目の前の少年が妙に大学の校舎に詳しかった辺りから違和感を覚えていたのだが、先ほどの少年の、自分は人文学部に所属しているという発言で、疑念は確信に変わった。
「もしかして、あなたは中学生ではないのですか」
「はい?」
堀田は急停止し、振り返る。胡散臭い笑みがひきつっている。どうやらかなり動揺しているようだ。

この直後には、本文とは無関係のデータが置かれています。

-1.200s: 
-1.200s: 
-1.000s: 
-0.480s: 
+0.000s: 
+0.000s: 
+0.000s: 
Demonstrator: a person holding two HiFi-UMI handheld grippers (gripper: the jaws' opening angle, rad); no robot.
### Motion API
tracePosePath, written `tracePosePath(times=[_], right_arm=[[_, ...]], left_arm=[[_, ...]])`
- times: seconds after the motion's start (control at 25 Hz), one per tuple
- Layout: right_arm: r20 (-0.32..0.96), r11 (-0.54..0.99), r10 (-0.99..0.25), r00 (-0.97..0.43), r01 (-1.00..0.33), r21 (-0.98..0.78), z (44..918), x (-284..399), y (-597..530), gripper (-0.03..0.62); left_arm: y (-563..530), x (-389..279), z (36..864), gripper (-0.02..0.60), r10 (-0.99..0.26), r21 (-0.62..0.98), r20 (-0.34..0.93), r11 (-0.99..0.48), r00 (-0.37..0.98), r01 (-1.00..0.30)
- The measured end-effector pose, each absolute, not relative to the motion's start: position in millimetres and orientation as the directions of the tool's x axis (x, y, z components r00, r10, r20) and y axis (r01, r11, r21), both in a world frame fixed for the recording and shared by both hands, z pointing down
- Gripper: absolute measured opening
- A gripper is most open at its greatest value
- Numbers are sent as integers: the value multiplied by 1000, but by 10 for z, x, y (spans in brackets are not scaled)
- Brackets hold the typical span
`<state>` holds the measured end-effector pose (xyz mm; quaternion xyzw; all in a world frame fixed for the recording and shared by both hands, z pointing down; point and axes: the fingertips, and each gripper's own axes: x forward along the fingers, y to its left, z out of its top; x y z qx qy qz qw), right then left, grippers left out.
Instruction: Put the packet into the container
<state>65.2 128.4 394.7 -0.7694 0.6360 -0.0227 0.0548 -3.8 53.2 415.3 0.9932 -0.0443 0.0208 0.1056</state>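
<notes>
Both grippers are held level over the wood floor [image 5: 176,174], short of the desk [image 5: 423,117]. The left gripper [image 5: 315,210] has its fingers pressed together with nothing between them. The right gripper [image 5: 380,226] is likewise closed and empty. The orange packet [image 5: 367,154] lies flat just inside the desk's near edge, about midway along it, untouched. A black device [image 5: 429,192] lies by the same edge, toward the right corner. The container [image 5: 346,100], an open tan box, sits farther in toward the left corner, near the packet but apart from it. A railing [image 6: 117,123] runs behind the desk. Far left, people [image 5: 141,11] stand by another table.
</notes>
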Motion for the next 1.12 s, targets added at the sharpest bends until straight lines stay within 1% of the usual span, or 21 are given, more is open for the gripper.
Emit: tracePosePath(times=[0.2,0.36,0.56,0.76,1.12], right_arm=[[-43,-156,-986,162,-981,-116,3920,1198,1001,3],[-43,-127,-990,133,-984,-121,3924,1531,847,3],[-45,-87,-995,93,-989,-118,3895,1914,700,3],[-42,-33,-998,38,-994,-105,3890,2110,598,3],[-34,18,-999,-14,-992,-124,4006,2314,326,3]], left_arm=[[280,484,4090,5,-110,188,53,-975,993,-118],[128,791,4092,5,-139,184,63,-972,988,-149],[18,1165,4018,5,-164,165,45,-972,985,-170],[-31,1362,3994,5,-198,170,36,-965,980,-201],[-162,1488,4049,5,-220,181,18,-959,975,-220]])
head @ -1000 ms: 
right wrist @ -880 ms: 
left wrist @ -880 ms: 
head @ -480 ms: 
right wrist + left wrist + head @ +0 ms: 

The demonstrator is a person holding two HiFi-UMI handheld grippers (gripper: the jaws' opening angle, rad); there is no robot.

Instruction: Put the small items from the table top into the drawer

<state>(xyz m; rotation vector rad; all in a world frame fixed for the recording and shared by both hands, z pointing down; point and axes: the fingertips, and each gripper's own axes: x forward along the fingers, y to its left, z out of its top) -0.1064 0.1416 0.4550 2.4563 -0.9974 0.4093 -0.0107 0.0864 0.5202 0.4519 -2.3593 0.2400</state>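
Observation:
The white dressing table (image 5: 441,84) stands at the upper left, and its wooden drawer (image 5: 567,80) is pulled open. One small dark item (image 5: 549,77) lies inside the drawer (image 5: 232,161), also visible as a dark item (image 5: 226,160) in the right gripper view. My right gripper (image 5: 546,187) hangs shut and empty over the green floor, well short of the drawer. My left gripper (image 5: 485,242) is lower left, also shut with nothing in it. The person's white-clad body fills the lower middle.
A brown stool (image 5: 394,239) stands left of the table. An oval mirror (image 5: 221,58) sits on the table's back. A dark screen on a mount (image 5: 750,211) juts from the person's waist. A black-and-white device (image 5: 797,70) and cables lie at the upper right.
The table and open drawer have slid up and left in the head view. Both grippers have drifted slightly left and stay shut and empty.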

「いやいやいやいやおかしいよね。僕最初から先輩っぽい雰囲気醸し出してたじゃん?中学生的な要素は一切なかったよね。幼さゆえの弱さなんて皆無だったよね」
「容姿が完全に中学生でした。頑張って大人ぶってるようで、可愛かったです」
「大学生だよ!今年で二年だよ!酒も飲めるよ!」
「お酒を飲んだら大人だと思ってるあたりが可愛いです」
「何この子、もうミステリアスな雰囲気ぶち壊しだよ。ジェノサイドだよ」
気味の悪い笑みはすっかり吹き飛び、涙目になる堀田。
普段から気にしていたことなのだろうか、日下の言葉は堀田の心を掘削機のごとく抉ったようだった。
「ともかく、僕はもう今年で二十一だ」
そう言って堀田は財布から免許証を取りだし、日下の眼前に突き付ける。必死だった。
免許証まで見せられては、信じるしかない。
「騙しましたね!」
「もうやだこの子……。何でそんな残念そうな顔してるの」
日下との会話を諦めたのか、堀田はとぼとぼと歩き始めた。
その後、部室に着くまでに堀田が口を開くことはなかった。